Task details ->
Starting at the line that contains "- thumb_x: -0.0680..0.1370" in the listing below, write out every line word for word until you have written the line that contains "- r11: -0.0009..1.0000".

================================

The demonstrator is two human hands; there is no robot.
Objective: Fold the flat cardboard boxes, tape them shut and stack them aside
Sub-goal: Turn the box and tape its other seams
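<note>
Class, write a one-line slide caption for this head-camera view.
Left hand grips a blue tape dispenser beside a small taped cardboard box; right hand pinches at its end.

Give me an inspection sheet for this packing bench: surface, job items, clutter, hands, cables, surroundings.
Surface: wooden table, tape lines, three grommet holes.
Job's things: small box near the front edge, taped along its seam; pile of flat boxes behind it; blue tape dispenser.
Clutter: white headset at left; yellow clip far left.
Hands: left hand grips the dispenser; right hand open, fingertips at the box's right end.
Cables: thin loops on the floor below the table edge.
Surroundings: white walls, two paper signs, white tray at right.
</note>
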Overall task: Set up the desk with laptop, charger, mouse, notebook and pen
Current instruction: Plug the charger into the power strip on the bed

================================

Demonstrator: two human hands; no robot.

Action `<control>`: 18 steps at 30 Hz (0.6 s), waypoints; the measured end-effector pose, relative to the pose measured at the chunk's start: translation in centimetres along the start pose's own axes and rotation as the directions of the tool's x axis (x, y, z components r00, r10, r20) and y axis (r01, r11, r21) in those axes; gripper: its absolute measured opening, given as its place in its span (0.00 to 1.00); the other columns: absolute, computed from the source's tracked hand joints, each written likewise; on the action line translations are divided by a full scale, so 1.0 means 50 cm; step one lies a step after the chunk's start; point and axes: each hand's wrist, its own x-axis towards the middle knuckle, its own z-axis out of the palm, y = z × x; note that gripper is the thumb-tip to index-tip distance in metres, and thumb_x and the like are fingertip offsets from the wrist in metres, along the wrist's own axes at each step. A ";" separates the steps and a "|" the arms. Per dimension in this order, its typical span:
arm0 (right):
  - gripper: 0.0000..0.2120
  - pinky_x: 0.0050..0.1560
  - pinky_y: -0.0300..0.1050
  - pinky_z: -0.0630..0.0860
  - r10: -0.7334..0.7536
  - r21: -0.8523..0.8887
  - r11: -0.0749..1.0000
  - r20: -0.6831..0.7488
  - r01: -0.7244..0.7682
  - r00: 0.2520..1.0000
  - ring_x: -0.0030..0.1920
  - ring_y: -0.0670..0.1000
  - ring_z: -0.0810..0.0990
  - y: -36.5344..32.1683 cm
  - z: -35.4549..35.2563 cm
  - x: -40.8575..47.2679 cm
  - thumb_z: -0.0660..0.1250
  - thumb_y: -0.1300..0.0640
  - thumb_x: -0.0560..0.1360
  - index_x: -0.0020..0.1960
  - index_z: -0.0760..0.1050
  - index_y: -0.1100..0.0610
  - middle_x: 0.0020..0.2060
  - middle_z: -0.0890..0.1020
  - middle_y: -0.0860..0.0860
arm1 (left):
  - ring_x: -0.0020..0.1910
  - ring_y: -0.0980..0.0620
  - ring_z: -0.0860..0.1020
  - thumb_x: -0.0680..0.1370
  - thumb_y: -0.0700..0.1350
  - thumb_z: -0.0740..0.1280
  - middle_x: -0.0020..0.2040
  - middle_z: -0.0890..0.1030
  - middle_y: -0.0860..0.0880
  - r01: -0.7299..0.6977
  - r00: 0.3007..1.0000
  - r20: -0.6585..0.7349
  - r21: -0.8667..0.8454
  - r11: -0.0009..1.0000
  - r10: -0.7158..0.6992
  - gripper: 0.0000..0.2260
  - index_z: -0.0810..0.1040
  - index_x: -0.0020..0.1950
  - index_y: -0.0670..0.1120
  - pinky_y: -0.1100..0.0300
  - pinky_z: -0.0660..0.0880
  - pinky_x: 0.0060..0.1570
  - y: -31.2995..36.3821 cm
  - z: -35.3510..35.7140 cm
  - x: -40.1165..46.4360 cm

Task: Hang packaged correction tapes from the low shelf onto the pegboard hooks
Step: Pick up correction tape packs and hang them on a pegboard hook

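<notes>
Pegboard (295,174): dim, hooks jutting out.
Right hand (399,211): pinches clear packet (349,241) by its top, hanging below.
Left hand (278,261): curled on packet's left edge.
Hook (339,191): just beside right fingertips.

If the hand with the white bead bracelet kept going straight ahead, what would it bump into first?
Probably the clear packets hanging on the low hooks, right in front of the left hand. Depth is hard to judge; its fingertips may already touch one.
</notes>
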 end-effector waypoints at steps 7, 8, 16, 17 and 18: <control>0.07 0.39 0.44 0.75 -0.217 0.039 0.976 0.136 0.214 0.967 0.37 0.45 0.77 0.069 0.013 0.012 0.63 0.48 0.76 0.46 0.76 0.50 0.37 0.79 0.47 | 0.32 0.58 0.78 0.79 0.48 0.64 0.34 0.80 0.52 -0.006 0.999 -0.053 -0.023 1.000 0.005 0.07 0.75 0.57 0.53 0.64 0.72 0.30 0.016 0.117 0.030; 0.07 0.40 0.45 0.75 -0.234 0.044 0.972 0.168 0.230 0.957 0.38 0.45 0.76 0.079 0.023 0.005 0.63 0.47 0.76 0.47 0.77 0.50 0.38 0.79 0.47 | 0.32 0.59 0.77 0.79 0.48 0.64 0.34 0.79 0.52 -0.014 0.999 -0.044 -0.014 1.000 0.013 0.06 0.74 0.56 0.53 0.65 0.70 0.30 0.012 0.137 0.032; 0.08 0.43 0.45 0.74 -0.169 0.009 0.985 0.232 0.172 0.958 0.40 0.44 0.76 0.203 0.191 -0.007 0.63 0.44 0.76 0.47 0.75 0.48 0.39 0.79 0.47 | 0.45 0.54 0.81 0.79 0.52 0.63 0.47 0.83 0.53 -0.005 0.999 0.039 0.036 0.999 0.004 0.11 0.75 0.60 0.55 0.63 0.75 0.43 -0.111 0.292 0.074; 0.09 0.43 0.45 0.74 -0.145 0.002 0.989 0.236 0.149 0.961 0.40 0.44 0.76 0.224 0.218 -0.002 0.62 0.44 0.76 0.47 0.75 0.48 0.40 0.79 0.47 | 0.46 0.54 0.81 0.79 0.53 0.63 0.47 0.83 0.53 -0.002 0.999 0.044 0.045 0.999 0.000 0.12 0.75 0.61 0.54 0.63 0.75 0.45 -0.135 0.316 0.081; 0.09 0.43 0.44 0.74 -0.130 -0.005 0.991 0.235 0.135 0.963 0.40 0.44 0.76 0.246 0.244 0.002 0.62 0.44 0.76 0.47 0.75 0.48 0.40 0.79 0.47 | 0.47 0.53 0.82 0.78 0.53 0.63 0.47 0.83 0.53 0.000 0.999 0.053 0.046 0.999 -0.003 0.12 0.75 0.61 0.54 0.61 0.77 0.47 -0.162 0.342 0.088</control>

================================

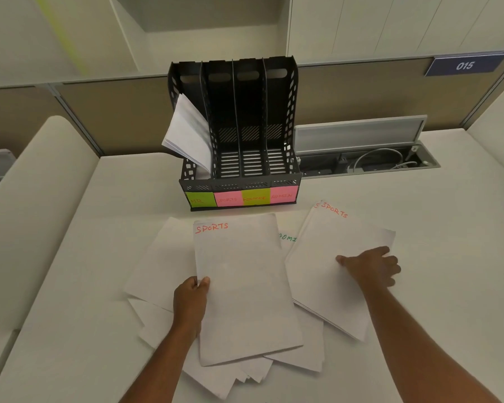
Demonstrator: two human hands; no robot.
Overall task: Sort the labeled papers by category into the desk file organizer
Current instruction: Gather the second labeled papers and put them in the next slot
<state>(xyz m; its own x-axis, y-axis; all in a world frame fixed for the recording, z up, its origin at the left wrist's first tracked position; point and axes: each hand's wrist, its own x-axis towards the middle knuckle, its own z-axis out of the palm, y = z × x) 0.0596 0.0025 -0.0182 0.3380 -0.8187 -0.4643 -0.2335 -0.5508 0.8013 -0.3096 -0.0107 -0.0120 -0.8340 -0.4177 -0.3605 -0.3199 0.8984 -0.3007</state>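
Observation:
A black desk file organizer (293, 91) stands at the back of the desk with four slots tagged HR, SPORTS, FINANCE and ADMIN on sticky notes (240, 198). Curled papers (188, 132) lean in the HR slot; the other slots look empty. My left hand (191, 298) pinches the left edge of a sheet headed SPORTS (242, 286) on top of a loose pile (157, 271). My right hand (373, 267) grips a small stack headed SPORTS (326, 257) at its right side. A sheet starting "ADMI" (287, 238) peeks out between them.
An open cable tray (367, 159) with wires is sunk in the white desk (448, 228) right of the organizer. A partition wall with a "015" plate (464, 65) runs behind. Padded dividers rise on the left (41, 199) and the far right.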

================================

Answer to this exercise ->
  - thumb_x: -0.0680..0.1370
  - thumb_y: -0.0700..0.1350
  - thumb_z: -0.0740..0.1280
  - middle_x: -0.0020..0.2040
  - middle_z: -0.0890..0.1030
  - middle_y: -0.0860..0.0880
  - r01: -0.7299..0.6977
  - r00: 0.3007..1.0000
  - r20: -0.6585..0.7349
  - r21: -0.8667..0.8454
  - r11: -0.0009..1.0000

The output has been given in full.